LA FILLE QUI NE S’ARRÊTE JAMAIS
Pascal Mancuso, son entraîneur en club, résume : « C’est un gros caractère, c’est sûr. Elle n’a pas eu peur de partir de sa région pour rejoindre un club ambitieux. Il fallait le faire. Elle voulait devenir joueuse de haut niveau, elle l’est devenue, elle voulait devenir capitaine du club, championne de France, joueuse et même capitaine de l’équipe de France. Elle a réalisé tous ses objectifs ou presque.

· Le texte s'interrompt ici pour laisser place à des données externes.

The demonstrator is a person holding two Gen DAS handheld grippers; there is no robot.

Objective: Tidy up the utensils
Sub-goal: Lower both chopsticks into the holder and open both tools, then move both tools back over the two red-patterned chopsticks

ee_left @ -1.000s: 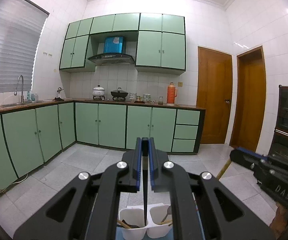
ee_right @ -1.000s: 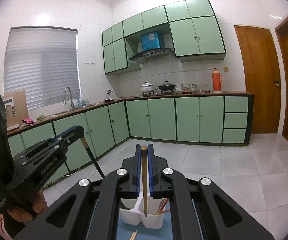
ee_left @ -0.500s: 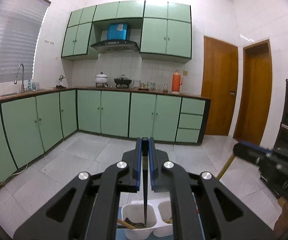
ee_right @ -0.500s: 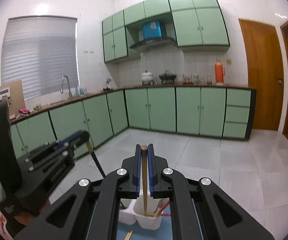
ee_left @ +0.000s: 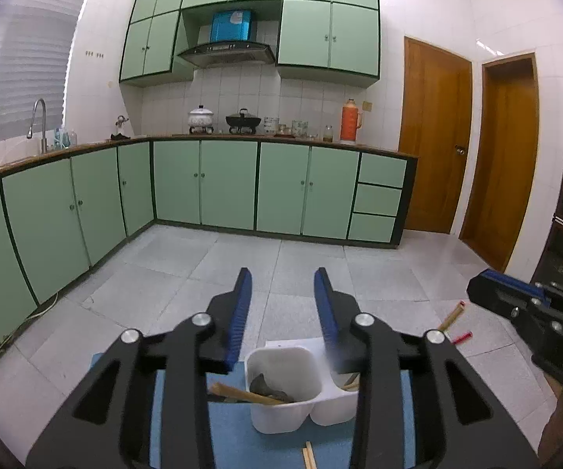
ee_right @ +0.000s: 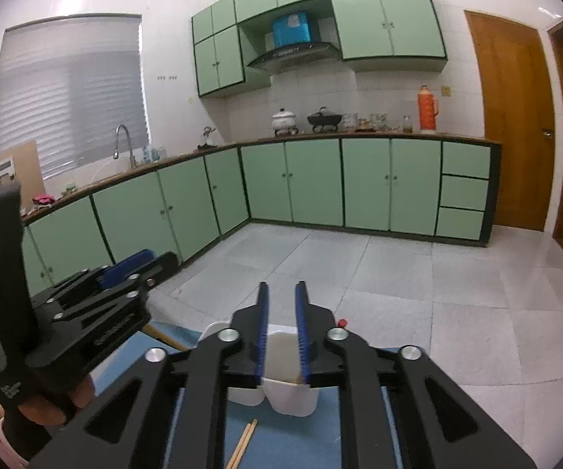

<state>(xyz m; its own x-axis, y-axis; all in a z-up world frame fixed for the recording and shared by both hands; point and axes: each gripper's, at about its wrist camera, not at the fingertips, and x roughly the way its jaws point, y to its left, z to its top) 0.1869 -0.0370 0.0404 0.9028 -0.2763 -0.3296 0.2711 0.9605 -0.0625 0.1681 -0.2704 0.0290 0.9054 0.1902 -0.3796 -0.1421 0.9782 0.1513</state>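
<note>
A white two-cup utensil holder [ee_left: 281,414] stands on a blue mat [ee_left: 230,437]. Its left cup holds a dark spoon [ee_left: 265,387] and a wooden chopstick [ee_left: 242,392]. My left gripper [ee_left: 283,273] hangs just above it; its jaws are opening with nothing between them. My right gripper [ee_right: 282,287] is over the holder [ee_right: 293,398], its jaws also opening and empty. A tan chopstick [ee_left: 451,316] hangs loose just under the right gripper [ee_left: 515,308]. A dark chopstick [ee_right: 164,337] slants below the left gripper [ee_right: 86,312].
Two loose wooden chopsticks [ee_right: 242,445] lie on the mat [ee_right: 281,441] in front of the holder. A red-tipped utensil [ee_left: 462,337] pokes out to the holder's right. Grey floor tiles and green cabinets [ee_left: 222,187] lie beyond. A hand grips the left handle.
Both grippers sank toward the holder. Each was shut on an upright chopstick; both jaws have now spread and the chopsticks have left them.
</note>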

En 2014, je me souviens qu’elle est sortie de la compétition en se disant : « J’ai quatre ans pour être championne du monde. »» Trois ans en fait, à cause du changement de calendrier voulu par l’IRB, c’est pas plus mal, ça fait un compte rond pour elle : trente ans pour la talonneuse râblée d’1,57 mètres pour 65 kilos qui a la particularité d’avoir démarré le rugby dans le même club qu’un autre capitaine du XV de France, Thierry Dusautoir. C’était à Trélissac, dans la banlieue de Périgueux. Mais Dusautoir, elle ne l’a croisé que bien après, car elle a six ans de moins que lui. Elle fut d’abord mascotte de l’équipe mi- nime des garçons avant de basculer vers le sport exclusivement féminin. « J’ai connu des sélections régionales avec les garçons à Trelissac. Mes premières sélections filles, je les ai connues sous le maillot de Neuvic, puis je suis allé à Salon-Latour en Corrèze avant d’être contactée par Christophe Ernoux pour rejoindre Montpellier. Il supervisait aussi les premiers stages auxquels j’ai participé. » Se pencher sur la carrière de la « talonneuse » en chef du rugby français, c’est aussi comprendre que le rugby des filles s’éloigne à vue d’oeil des temps héroïques et empiriques. « Je la considère comme la première professionnelle en termes de préparation. Je l’ai vue passer de deux entraînements par semaine à sept ou huit en ce moment, dont seulement quatre séances avec le club. Ça veut dire qu’elle en rajoute trois ou quatre de son propre chef. Le plus fort, c’est qu’elle continue à travailler à côté », détaille Pascal Mancuso. C’est le grand paradoxe de Gaëlle Mignot. Robin Delaitre, préparateur physique du club, ajoute : « Son acharnement à se préparer fait toute la différence, mais je crois qu’elle y prend tout simplement du plaisir. Elle fut l’une des premières à se rajouter des séances. Le midi, elle prend un sandwich rapidement en pause-déjeuner puis elle file vite faire une séance de musculation ou d’haltérophilie. »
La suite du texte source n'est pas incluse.